Jeff Slingerland (Callum Keith Rennie, Battlestar Galactica), is a devotee of the pessimistic 19th century philosopher and stoic, Arthur Schopenhauer, who saw the universe as being essentially aimless, mindless, and devoid of rationality. As far as Schopenhauer is concerned, there is no God, and the universe is meaningless strife. Since Gough’s sacrifice proved that there is no fixed future, a fan of Schopenhaeur should welcome this revelation. Instead, Slingerland—who was supposed to die before April 29 of an aneurysm—decides that he must restore order to the universe by killing everyone who survived their date with death. Demetri figures out that his next target is Ceilia, and manages to forestall her murder by ramming Slingerland’s car with his own. Alas, the terrified Ceilia runs into the path of Fiona Banks’ (Alex Kingston, Doctor Who) car, thus replicating the very scenario Al Gough tried to prevent. Slingerland himself dies chuckling at the irony of it all.

“Science is the only legitimate way of knowing.” —Robert J. Sawyer

So what, exactly, am I to make of this? That, as Lloyd tells a television audience, the universe is being coerced back into the timeline everyone saw in the Flashforward? That free will is being negated by some nebulous “forces of the universe”? That there is some universal “plan” to which all must adhere? Such an idea implies a Planner forcing its will on the structure of the universe—is God putting everything to rights here? This would seem to be completely contrary to Sawyer’s usual rationalism. Perhaps I am misreading his works, but in both Calculating God and in an essay he wrote about the same time, Sawyer allows for the possibility of God, while holding scientific rationalism in the ascendant, rejecting mysticism. I am confused; I guess I was expecting a different take on this story than the one Sawyer gave us.

The writing and acting on this show have definitely gotten better; I’m still not sure I want to watch a story about Mark Benson’s spectacular failure to grow a soul. His wife’s behavior—hanging out with Lloyd, sharing secrets with him, letting him kiss her—show me that Olivia is fast detaching herself from him, despite her loud protests that she would never, ever do so. Simon is downright irrational—why would anyone fly from Toronto to Detroit only to spend two hours wandering around during the Flashforward, and then fly back? And his meeting with his kidnapped sister was downright silly—she had laser pointers dancing all over her face, and he didn’t have the sense to step in front of her? I was glad to see Mark acting the competent FBI agent in the rescue of Annabelle, but it only points up his lack of a spine in every other aspect of his life.

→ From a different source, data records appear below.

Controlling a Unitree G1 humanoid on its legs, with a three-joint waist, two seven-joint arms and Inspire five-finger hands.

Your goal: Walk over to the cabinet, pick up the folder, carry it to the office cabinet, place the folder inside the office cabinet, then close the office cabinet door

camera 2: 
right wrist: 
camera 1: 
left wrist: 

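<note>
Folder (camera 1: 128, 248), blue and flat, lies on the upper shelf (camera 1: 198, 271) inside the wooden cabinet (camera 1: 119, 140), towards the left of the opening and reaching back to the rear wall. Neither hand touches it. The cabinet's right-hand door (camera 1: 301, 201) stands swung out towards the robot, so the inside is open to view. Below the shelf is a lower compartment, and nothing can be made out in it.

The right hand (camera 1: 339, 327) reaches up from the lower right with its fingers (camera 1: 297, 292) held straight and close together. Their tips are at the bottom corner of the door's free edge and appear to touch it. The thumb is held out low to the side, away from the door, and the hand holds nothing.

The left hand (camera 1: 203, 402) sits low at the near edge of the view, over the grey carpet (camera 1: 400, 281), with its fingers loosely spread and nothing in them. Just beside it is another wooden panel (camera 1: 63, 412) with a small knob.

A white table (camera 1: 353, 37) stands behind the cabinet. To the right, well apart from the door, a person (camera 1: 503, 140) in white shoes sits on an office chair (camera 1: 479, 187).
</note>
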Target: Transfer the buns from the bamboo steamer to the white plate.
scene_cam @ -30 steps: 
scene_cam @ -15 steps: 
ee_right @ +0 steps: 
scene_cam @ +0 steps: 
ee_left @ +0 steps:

I liked this story better when it was Final Destination. And its sequel. And that one’s sequel. Sawyer gave with one hand, took away with the other. I appreciate his effort to give us the scientific thriller that was his book, but I get the feeling he was overridden on some crucial points he should not have been. I will thank him, though, for the comic relief of Gabriel and his hamburger in Olivia’s hospital.

I’m not alone in pretty much giving up hope for this show. Last night’s episode showed a 19% drop from the previous week, pulling only 4.7 million viewers for a 1.3 share. This is an all-time low for the series. By contrast, ABC’s other Thursday night shows pulled in 10 million (Grey’s Anatomy) and 8.3 million (Private Practice), so it’s hard to say it’s the network’s fault. FlashForward is headed for permanent blackout.